Back in Malaysia, the government does more than merely disparage its critics. Just last week, in the latest development in the 1MDB case, FBI special agent Robert Heuchling asserted in a filing in court in Los Angeles that “identifying witnesses [in the case] could result in intimidation or threaten their safety,” citing “reports of local officials and politicians who have been arrested for purportedly disclosing information linked to 1MDB.”

He also cited Malaysian press reports from August 30 that said “the driver of former Malaysian Attorney-General Abdul Gani Patail was shot in public as a possible warning against assisting the US government in the case.”

If President Trump were serious about “draining the swamp” in Washington, he should have found a diplomatic excuse to postpone this embarrassing meeting. Doing so would have sent a strong signal to other lobbyists attempting to sell access to the President.

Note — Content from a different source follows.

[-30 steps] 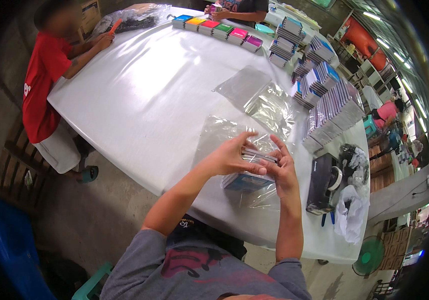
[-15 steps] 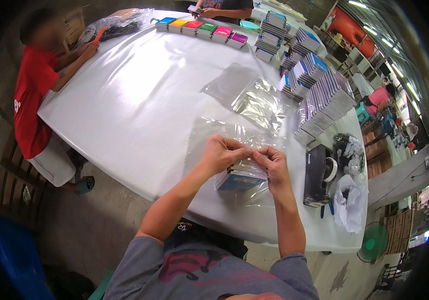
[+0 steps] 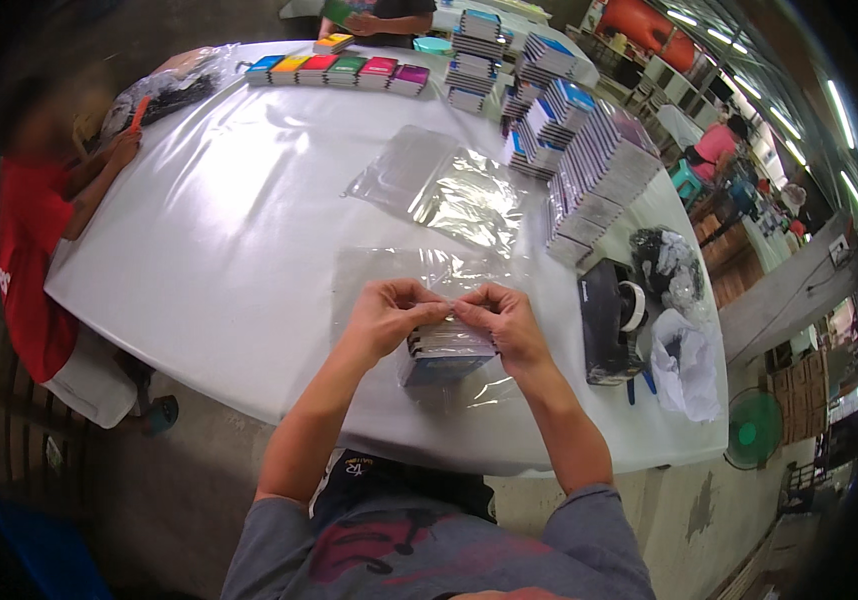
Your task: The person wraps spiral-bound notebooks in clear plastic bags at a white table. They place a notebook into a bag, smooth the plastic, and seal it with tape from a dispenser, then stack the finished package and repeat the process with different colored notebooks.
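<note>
A stack of spiral-bound notebooks [image 3: 446, 369] with a blue cover lies near the front edge of the table, under clear plastic. Above it, the thumb and fingers of my left hand [image 3: 394, 315] pinch the clear plastic bag [image 3: 374, 270]. My right hand [image 3: 507, 325] pinches the same plastic, and the fingertips of both hands nearly meet over the stack. Whether a small piece of tape is between the fingertips cannot be made out. More flat clear plastic bags [image 3: 464, 197] lie just beyond.
Right of my hands stand a black tape dispenser [image 3: 604, 325], a crumpled white bag [image 3: 684, 365] and tall notebook stacks [image 3: 594, 180]. Coloured notebooks [image 3: 344, 70] line the far edge. A person in red [image 3: 34, 240] holds an orange object at the left; another person handles notebooks at the far side.
My view has shifted, so the table's things sit further left. Both hands still pinch the plastic over the stack. Across the table, the far person now holds a green notebook, and a yellow one lies nearby.
</note>
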A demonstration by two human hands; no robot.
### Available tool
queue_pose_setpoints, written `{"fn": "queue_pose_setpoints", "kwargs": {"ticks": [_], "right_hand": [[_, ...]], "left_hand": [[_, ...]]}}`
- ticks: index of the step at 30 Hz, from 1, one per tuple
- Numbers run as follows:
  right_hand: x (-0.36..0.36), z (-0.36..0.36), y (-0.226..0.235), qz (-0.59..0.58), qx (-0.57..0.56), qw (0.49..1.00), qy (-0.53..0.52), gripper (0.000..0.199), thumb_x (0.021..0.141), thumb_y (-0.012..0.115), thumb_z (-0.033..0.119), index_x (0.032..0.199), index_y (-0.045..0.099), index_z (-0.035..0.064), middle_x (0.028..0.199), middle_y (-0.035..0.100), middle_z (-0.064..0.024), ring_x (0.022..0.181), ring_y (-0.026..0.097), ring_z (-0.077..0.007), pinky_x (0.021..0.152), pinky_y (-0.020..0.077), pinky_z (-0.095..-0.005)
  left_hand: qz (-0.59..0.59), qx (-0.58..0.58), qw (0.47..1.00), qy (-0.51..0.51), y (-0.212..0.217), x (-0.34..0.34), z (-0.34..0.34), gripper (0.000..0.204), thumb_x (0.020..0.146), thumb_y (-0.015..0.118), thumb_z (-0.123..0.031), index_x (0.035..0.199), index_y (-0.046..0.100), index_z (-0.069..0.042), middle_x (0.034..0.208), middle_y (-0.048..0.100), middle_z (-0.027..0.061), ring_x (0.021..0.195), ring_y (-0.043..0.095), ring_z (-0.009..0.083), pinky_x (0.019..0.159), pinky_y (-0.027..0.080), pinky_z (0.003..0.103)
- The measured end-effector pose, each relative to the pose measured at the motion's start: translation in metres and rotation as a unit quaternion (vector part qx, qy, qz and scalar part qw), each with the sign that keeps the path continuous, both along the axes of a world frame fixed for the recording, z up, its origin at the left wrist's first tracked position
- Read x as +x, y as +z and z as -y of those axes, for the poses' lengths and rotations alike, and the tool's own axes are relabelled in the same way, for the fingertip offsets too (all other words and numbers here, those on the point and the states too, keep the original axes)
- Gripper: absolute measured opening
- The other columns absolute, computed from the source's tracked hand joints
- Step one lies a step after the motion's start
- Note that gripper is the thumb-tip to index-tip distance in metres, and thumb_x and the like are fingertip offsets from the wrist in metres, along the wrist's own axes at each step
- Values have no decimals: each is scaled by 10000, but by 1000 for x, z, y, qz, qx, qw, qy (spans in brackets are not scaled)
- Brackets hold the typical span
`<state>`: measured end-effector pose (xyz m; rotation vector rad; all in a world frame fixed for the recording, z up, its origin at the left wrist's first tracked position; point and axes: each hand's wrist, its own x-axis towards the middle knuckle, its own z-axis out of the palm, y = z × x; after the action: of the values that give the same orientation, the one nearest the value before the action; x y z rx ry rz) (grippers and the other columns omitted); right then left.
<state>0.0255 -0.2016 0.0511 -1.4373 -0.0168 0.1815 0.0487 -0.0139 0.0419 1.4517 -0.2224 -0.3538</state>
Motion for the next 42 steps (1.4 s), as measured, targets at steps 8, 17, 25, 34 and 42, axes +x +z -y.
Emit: {"fn": "queue_pose_setpoints", "kwargs": {"ticks": [8,17,25,34,42], "right_hand": [[-3,-1,3,-29,-9,999,-14,79,819,696,73,844,663,6,767,650,-41,662,571,-59,593,450,-198],[12,6,4,6,-72,997,31,113,825,705,121,850,662,19,779,643,-21,720,579,-69,651,465,-214],[1,5,21,201,-263,944,11,141,736,759,105,866,707,86,1012,631,-79,941,613,-189,788,493,-284],[-12,-1,16,350,-346,866,-86,167,660,779,113,813,731,158,1298,488,-70,1198,466,-287,979,364,-458],[-22,-7,33,350,-514,782,-37,67,751,691,136,807,692,172,1374,426,6,1311,360,-240,1022,212,-626]], "left_hand": [[23,-34,998,50,-15,-7,12,160,809,706,-114,726,597,-31,717,632,19,653,544,49,596,437,205],[165,108,978,70,7,0,13,137,763,728,-143,753,619,-60,731,653,10,802,612,124,652,431,275],[370,330,855,154,21,-17,13,189,673,719,-116,826,630,-183,744,636,-53,1082,526,190,888,229,464],[330,306,889,85,43,-32,2,934,707,749,-203,1455,201,-92,842,704,-41,1187,498,150,898,210,459],[402,426,809,39,44,-63,0,1078,697,747,-217,1479,25,-46,1089,659,4,1205,494,110,906,176,487]]}}
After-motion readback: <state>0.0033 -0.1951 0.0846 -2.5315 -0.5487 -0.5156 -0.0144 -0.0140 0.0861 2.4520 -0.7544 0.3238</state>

Having failed to do that, at a minimum he should find out who was responsible for inviting the Malaysian swamp to the White House. And if they did not properly inform him of the scandal surrounding Najib, someone needs to be disciplined.

Paul Wolfowitz is a visiting scholar at the American Enterprise Institute (AEI).

Before joining AEI, he spent more than three decades in public service and higher education, working in the administrations of seven different presidents. Most recently, he served as president of the World Bank and deputy secretary of defense. At the World Bank he focused on the problem of corruption and the challenges of sub-Saharan Africa. As ambassador to Indonesia and assistant secretary of state for East Asia in the Reagan administration, Mr. Wolfowitz was an advocate of reform and political openness. He was involved in Persian Gulf security for almost 30 years during three different tours at the Department of Defense.

  1. #1 by Justice Ipsofacto on Friday, 15 September 2017 - 5:29 pm

    Another election manifesto for PAKATAN.

    If pakatan forms the next government, the pakatan government would

    1. revoke jib’s pledge to help trump to strengthen the american economy and

    2. cancel jib’s american shopping list that runs into tens of billions of USD.

  2. #2 by good coolie on Saturday, 16 September 2017 - 12:07 am

    The office of the President of America used to attract awe and admiration. Trump, like Nixon, has soiled the reputation of the White House. Shady types congregate there these days; and good people would consider it a disservice to be invited there.